Depending on who you are, the Summer Solstice can represent many different things, whether it’s enjoying the extra long evening, visiting your nearest stone circle or maybe even dabbling in a bit of free love (if you’re into that sort of thing). But if you happen to be Kieran Hebden, aka Four Tet, the 2015 Summer Solstice meant the the surprise release of a new album.
Morning/Evening is an album of two halves. Quite literally. The record, totalling 40 minutes ostensibly consists of two tracks, “Morning” and “Evening” lasting roughly 20 minutes each. But this yin/yang approach proves to be a bit misleading, especially in the case of the first track.
“Morning” is wrapped in a loose blanket of airy found sounds with little flutters of sonics breezing in out of the frame calling to mind a fleeting dawn chorus before the track breaks into a tower of layered beats and loops. As the track progresses it could easily have been split into three or four tracks which here, are rolled into a single movement.

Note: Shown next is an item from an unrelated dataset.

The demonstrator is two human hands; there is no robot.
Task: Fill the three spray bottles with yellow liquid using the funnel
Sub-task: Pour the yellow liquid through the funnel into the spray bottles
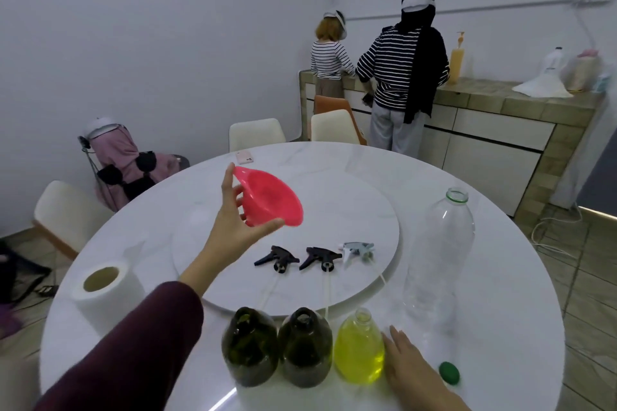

But it’s Hebden’s decision to embed a scratchy Bollywood female vocal into the track that proves an inspired move. With this vital element “Morning” is immediately transformed into an evocative soundscape that feels as fresh as a balmy breeze.

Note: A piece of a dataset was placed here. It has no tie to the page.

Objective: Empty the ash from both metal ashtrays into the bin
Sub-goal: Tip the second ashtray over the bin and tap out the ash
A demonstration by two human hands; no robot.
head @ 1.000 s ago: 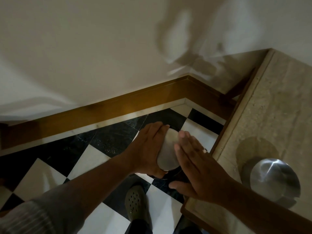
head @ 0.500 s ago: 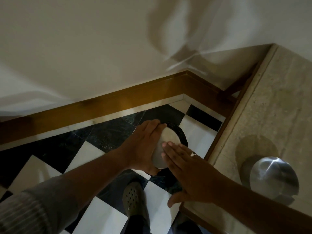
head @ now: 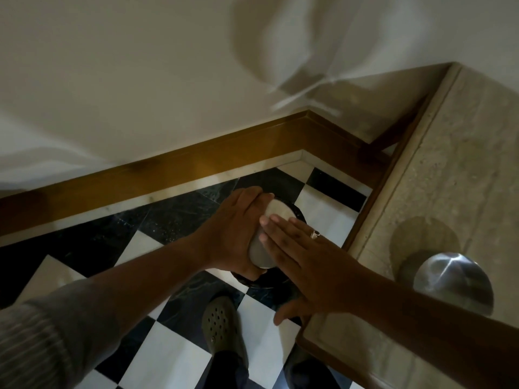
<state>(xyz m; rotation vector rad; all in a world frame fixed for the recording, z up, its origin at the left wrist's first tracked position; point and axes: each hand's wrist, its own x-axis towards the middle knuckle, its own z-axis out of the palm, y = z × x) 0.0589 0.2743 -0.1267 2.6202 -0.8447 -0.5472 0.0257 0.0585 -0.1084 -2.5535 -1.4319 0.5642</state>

“Evening” on the other hand takes a more claustrophobic approach. The track closes in with staccato runs of sticky bleeps that bounce around like atoms trying to reach escape velocity. Hebden cleverly echoes the melodic elements of the first track with subtle synth stabs and fragmented, crystalline textures, but the track never really moves beyond an elongated, house inspired chill-out session.
It’s clear that Morning/Evening has been inspired by, and tailored for, its respective times of day and this works well. But it feels like the majority of Hebden’s attention has gone into the first side resulting in an enjoyable, if front-loaded album.